Reker: from victim of anti-refugee attack to new Cologne mayor

On Saturday Henriette Reker, in charge of running refugee services in Cologne, was stabbed in the neck by an assailant with a far-right background. On Sunday she became the German city’s first female mayor.

 The attack on the final day of campaigning turned the 58-year-old trained lawyer into Germany’s most prominent victim of a growing backlash against a record influx of refugees.

From now on Reker’s name will come up whenever discussion turns towards the “growing aggression and the brutalisation of the political discourse,” said national news agency DPA.

But while she lay recovering in hospital, she trounced her opponents at the ballot box, winning 52.6 percent of the municipal vote.

Married to an Australian professional golfer, Reker has for five years run the Department of Social Affairs, Integration and Environment in Cologne, the western city best known for its cathedral, the largest Gothic church in northern Europe.
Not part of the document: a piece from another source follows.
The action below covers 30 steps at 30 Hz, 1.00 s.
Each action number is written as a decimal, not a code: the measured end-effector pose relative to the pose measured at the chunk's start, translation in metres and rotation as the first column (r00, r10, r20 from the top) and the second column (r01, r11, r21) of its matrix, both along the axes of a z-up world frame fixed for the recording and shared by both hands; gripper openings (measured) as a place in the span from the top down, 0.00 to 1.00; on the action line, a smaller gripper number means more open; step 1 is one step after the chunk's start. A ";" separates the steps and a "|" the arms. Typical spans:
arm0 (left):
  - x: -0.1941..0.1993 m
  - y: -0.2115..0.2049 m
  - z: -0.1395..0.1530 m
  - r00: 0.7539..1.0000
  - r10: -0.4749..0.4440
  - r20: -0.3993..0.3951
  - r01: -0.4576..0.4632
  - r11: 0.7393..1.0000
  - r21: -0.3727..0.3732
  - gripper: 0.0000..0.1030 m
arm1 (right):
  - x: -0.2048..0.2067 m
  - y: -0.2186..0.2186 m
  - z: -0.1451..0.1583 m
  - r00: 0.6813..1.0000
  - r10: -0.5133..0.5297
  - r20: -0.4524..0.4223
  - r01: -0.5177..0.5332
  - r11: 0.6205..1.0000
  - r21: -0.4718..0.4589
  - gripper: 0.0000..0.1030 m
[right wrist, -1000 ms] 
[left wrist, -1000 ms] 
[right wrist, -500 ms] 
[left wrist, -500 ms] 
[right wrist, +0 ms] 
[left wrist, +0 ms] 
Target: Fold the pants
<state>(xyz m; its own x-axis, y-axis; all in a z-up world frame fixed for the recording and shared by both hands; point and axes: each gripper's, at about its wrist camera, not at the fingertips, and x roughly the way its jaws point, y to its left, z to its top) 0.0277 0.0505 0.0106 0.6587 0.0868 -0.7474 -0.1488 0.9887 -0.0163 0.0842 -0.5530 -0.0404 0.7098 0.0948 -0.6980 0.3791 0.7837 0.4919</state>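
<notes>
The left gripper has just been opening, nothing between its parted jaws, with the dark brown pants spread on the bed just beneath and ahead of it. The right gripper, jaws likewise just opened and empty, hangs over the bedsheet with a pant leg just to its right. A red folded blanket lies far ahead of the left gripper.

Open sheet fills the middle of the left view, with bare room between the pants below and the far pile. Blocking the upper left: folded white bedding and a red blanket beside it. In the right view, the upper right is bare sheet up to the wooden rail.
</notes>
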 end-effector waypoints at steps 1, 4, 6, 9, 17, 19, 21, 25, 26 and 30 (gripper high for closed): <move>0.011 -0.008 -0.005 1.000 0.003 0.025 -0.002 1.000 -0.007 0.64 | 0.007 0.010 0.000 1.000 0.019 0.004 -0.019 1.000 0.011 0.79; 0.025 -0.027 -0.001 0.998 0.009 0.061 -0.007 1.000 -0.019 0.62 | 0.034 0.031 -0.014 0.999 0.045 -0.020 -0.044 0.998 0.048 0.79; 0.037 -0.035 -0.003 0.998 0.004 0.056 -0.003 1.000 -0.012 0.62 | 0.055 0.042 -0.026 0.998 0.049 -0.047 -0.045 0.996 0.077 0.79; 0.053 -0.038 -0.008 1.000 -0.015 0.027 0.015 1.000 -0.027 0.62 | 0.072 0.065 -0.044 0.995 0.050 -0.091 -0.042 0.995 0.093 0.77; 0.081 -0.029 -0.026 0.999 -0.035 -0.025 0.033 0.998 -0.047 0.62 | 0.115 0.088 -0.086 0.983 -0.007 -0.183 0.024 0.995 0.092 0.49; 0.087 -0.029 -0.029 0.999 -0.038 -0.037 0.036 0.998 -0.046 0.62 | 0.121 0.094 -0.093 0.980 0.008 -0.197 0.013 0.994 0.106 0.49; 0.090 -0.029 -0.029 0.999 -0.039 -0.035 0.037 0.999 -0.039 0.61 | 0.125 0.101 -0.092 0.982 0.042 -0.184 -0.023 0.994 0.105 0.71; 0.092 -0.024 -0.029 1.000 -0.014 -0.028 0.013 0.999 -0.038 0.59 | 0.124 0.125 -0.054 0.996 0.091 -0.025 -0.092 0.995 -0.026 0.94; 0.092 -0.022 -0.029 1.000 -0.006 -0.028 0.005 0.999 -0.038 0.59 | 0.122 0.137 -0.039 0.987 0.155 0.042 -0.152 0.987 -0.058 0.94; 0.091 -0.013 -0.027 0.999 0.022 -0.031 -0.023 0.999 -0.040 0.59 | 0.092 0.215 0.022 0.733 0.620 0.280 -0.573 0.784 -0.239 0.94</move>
Tasked with accommodating asylum-seekers from Syria and other war zones, she has housed them in sports halls, former commercial spaces and other sites, and called for their social integration as Germany faces up to a million new arrivals this year.

“Cologne is a growing city with a housing problem. The highest priority right now is to make sure nobody sleeps under bridges,” she told news weekly Die Zeit in March.

She recently sparred with Cardinal Rainer Maria Woelki, rejecting his criticism of the city’s handling of the migrant crisis, and telling him the support offered by the Church so far was “not the level of help that we would like to see”.

– ‘Sympathy boost’ –

Described as a diligent worker and able administrator, she had largely shunned the limelight for most of her public service career until running in Sunday’s election for the mayorship of Cologne, Germany’s fourth largest city.

While seriously injured in the attack, Reker was improving on Sunday and expected to make a full recovery, according to medical staff.

RekerAfter the stabbing Conservative newspaper Die Welt reported that “the election has suddenly taken on another dimension” and predicted that “sympathy factor” would boost Reker’s election chances.

She ran as an independent candidate but has the backing of the ecologist Greens, Chancellor Angela Merkel’s conservative CDU and the liberal and pro-business FPD.

She defeated several opponents, with the main challenge coming from a centre-left Social Democrat who took just 32 percent of the votes cast.

Calling Cologne “a thriving metropolis” in the heart of Europe, Reker has pledged “fundamental changes” in how the city is run and a new and “more transparent governing style”.

She also campaigned on a ticket of more affordable housing, eco-mobility and public spaces for culture and the arts.

Following Saturday’s attack, which sparked a national outcry and a large solidarity rally, her campaign team issued a statement saying she was expected to “fully recover” and expressing thanks for the hundreds of messages of support they had received from as far afield as the United States and India.

“Victory!” her team tweeted after Sunday’s results, calling Reker’s win “a new start for Cologne”.